Your task is to retype every entry exactly, omitting nothing.

···

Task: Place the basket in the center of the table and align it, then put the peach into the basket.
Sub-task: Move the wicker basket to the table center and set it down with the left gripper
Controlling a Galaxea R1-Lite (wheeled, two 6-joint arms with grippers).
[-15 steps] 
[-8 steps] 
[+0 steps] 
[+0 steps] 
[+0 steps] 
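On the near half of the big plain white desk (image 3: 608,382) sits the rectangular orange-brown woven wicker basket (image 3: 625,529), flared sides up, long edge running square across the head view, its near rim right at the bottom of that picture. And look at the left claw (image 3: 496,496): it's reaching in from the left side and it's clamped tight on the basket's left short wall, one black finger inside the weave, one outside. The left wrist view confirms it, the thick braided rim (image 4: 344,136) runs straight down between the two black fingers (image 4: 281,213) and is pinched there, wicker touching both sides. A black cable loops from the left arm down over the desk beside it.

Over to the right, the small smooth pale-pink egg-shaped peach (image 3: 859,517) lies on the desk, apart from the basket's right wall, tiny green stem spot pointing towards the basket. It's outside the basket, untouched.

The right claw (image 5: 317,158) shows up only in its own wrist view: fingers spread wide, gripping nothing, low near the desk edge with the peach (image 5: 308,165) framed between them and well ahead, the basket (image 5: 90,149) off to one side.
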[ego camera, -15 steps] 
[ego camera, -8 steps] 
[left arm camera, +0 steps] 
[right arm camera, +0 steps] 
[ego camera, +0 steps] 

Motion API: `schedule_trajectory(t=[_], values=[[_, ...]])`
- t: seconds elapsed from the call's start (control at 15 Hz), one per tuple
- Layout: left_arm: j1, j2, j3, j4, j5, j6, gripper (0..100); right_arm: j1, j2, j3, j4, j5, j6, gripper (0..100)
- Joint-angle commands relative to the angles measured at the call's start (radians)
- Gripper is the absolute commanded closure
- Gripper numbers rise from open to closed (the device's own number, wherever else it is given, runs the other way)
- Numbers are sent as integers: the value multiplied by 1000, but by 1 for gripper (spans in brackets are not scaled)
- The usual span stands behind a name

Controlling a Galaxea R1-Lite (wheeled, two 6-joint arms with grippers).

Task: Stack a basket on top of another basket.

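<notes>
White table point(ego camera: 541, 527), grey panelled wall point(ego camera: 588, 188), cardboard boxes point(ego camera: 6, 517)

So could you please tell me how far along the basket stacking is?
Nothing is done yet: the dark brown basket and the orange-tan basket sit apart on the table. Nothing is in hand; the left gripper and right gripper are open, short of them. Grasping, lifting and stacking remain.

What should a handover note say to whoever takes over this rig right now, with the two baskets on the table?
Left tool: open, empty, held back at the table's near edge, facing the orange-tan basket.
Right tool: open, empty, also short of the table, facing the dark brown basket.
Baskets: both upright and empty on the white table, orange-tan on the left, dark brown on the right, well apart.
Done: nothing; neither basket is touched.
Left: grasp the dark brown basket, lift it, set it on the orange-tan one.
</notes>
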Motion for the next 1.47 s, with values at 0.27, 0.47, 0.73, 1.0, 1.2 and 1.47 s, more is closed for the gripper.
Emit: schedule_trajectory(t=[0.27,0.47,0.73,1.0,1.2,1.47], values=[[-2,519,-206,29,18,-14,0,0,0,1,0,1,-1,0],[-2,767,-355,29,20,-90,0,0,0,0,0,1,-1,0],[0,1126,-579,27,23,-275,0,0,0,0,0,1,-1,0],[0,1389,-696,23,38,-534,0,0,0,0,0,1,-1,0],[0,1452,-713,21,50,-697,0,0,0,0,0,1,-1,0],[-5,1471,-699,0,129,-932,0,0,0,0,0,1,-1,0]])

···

> Answer for the task:
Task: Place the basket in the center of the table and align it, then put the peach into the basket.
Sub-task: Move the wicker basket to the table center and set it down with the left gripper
Controlling a Galaxea R1-Lite (wheeled, two 6-joint arms with grippers).
[-15 steps] 
[-8 steps] 
[+0 steps] 
[+0 steps] 
[+0 steps] 
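On the near half of the big plain white desk (image 3: 608,382) sits the rectangular orange-brown woven wicker basket (image 3: 625,529), flared sides up, long edge running square across the head view, its near rim right at the bottom of that picture. And look at the left claw (image 3: 496,496): it's reaching in from the left side and it's clamped tight on the basket's left short wall, one black finger inside the weave, one outside. The left wrist view confirms it, the thick braided rim (image 4: 344,136) runs straight down between the two black fingers (image 4: 281,213) and is pinched there, wicker touching both sides. A black cable loops from the left arm down over the desk beside it.

Over to the right, the small smooth pale-pink egg-shaped peach (image 3: 859,517) lies on the desk, apart from the basket's right wall, tiny green stem spot pointing towards the basket. It's outside the basket, untouched.

The right claw (image 5: 317,158) shows up only in its own wrist view: fingers spread wide, gripping nothing, low near the desk edge with the peach (image 5: 308,165) framed between them and well ahead, the basket (image 5: 90,149) off to one side.
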[ego camera, -15 steps] 
[ego camera, -8 steps] 
[left arm camera, +0 steps] 
[right arm camera, +0 steps] 
[ego camera, +0 steps] 

Motion API: `schedule_trajectory(t=[_], values=[[_, ...]])`
- t: seconds elapsed from the call's start (control at 15 Hz), one per tuple
- Layout: left_arm: j1, j2, j3, j4, j5, j6, gripper (0..100); right_arm: j1, j2, j3, j4, j5, j6, gripper (0..100)
- Joint-angle commands relative to the angles measured at the call's start (radians)
- Gripper is the absolute commanded closure
- Gripper numbers rise from open to closed (the device's own number, wherever else it is given, runs the other way)
- Numbers are sent as integers: the value multiplied by 1000, but by 1 for gripper (spans in brackets are not scaled)
- The usual span stands behind a name

Controlling a Galaxea R1-Lite (wheeled, two 6-joint arms with grippers).

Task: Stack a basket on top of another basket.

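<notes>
White table point(ego camera: 541, 527), grey panelled wall point(ego camera: 588, 188), cardboard boxes point(ego camera: 6, 517)

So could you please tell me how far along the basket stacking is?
Nothing is done yet: the dark brown basket and the orange-tan basket sit apart on the table. Nothing is in hand; the left gripper and right gripper are open, short of them. Grasping, lifting and stacking remain.

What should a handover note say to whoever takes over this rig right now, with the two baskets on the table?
Left tool: open, empty, held back at the table's near edge, facing the orange-tan basket.
Right tool: open, empty, also short of the table, facing the dark brown basket.
Baskets: both upright and empty on the white table, orange-tan on the left, dark brown on the right, well apart.
Done: nothing; neither basket is touched.
Left: grasp the dark brown basket, lift it, set it on the orange-tan one.
</notes>
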Motion for the next 1.47 s, with values at 0.27, 0.47, 0.73, 1.0, 1.2 and 1.47 s, more is closed for the gripper.
Emit: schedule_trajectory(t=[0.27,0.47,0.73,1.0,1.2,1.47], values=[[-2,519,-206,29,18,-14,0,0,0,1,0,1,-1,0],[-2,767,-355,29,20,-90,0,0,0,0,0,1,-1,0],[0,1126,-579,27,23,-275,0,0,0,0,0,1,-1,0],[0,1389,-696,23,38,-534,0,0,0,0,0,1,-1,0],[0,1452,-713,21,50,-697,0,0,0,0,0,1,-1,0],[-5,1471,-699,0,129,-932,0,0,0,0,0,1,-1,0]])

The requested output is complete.